Check Washers Launder Money the Easy Way
Methamphetamine addicts steal personal and business checks from the mail, give them a bath, and cash the revived drafts to feed their habits.
Joe and Samantha Etinger were driving on an Arizona highway when police pulled them over for a routine traffic stop.1 During a search of their car, the officers found five personal checks that the occupants had stolen from the mail in various Arizona cities. Joe and Sam had "washed" away the payees and signatures on the checks with chemicals and had planned to fill in their own information and cash them.
Postal inspectors, who had obtained a search warrant, found six additional stolen checks in the suspects' motel room and one more soaking in a washing solution. Both husband and wife admitted to needing the money to support their methamphetamine habits.

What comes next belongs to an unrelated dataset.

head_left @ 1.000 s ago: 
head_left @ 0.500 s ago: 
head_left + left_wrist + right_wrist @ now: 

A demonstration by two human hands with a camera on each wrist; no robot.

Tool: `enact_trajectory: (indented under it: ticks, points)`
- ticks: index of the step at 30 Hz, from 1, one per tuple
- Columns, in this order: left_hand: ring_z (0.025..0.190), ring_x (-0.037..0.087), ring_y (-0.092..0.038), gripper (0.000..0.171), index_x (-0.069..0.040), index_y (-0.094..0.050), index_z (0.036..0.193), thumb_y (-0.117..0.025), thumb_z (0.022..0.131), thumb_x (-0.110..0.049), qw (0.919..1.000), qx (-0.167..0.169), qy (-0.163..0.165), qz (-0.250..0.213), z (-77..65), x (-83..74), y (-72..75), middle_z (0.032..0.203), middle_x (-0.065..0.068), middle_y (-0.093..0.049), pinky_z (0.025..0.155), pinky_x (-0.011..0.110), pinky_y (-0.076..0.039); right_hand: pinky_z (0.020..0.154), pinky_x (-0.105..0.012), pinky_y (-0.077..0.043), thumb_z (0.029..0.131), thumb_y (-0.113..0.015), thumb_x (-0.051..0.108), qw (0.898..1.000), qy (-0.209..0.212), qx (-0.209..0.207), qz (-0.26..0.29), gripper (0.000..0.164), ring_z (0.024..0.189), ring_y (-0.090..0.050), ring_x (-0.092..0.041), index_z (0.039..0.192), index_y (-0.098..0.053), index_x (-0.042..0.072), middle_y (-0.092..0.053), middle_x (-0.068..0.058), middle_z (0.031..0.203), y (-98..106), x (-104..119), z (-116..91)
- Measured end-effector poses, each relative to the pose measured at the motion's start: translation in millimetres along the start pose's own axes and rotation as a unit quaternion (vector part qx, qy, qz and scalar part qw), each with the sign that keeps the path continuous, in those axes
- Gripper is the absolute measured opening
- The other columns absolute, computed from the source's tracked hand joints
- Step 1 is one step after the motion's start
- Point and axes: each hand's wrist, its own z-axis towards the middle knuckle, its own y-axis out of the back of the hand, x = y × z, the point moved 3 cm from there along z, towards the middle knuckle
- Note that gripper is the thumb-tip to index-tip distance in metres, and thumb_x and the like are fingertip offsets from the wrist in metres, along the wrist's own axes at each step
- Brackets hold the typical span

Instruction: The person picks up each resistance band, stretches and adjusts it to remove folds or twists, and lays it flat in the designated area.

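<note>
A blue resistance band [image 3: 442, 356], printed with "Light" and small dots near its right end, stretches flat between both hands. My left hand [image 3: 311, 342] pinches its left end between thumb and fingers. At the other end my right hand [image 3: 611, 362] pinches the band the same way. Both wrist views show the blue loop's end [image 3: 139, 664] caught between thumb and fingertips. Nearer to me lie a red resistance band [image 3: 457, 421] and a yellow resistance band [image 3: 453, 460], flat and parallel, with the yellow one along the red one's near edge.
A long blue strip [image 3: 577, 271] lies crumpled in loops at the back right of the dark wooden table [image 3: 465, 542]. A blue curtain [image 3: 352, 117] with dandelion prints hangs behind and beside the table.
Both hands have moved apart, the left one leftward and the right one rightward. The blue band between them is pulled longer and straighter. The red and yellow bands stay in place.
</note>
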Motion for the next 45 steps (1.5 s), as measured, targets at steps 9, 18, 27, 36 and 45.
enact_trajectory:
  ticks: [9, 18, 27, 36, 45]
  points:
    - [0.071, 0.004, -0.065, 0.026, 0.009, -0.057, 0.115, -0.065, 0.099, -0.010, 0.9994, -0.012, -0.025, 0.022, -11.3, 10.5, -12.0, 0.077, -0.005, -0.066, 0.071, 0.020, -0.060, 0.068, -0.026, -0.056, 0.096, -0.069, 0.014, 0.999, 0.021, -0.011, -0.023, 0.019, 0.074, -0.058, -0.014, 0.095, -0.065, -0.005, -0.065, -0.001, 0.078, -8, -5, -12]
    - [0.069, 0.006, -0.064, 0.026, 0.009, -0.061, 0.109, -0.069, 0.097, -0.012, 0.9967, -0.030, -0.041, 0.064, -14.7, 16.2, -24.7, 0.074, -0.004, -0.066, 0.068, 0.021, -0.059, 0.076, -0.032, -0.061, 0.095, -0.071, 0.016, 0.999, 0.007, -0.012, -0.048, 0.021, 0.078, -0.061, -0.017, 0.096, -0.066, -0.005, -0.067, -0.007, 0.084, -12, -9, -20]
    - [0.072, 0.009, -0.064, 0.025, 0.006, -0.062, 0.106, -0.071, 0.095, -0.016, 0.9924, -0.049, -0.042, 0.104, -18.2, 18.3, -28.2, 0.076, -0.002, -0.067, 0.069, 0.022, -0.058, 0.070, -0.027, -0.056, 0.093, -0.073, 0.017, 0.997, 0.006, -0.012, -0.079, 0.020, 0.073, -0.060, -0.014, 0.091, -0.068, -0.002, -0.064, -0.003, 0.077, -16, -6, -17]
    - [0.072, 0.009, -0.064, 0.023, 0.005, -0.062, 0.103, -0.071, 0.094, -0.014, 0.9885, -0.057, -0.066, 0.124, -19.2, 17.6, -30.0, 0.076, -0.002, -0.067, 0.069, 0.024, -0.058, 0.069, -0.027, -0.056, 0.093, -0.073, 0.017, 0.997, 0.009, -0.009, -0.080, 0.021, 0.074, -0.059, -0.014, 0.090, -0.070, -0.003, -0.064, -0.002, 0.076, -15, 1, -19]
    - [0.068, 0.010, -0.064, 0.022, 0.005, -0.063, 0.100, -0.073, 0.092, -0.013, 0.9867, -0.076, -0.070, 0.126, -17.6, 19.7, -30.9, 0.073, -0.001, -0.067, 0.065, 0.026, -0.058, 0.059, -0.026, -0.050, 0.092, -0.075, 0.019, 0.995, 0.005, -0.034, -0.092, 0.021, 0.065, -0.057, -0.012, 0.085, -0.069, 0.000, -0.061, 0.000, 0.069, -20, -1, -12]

Checks are taking a bath and so are unsuspecting citizens. Check washing, a method of altering checks to steal from personal and business accounts, has been in existence since the mid-1980s, but the crude scheme is increasing. According to the National Check Fraud Center (www.ckfraud.org/washing.html), check washing costs consumers and financial institutions $815 million a year.
Check counterfeiting is becoming a common fraudster's scheme. Fraudsters use computers, scanners, off-the-shelf software, and laser and color printers to create high-quality phony checks that are hard to detect.
But unsophisticated check washing - a low-tech form of identity theft - is still the preferred choice of culprits who lack computer skills or for those who need quick cash. Methamphetamine addicts, who constantly crave the rush, will create the drug in makeshift laboratories and then use some of the leftover chemicals to wash stolen checks.
According to an article in the Seattle Post-Intelligencer Reporter, without meth and the addictions it can cause there would be virtually no mail-theft problems.2
"Almost without exception, the people we're arresting for these types of crimes are doing meth," says Tom Montgomery of the Seattle office of the U.S. Postal Inspection Service, as quoted in the Seattle newspaper. "It's a plague."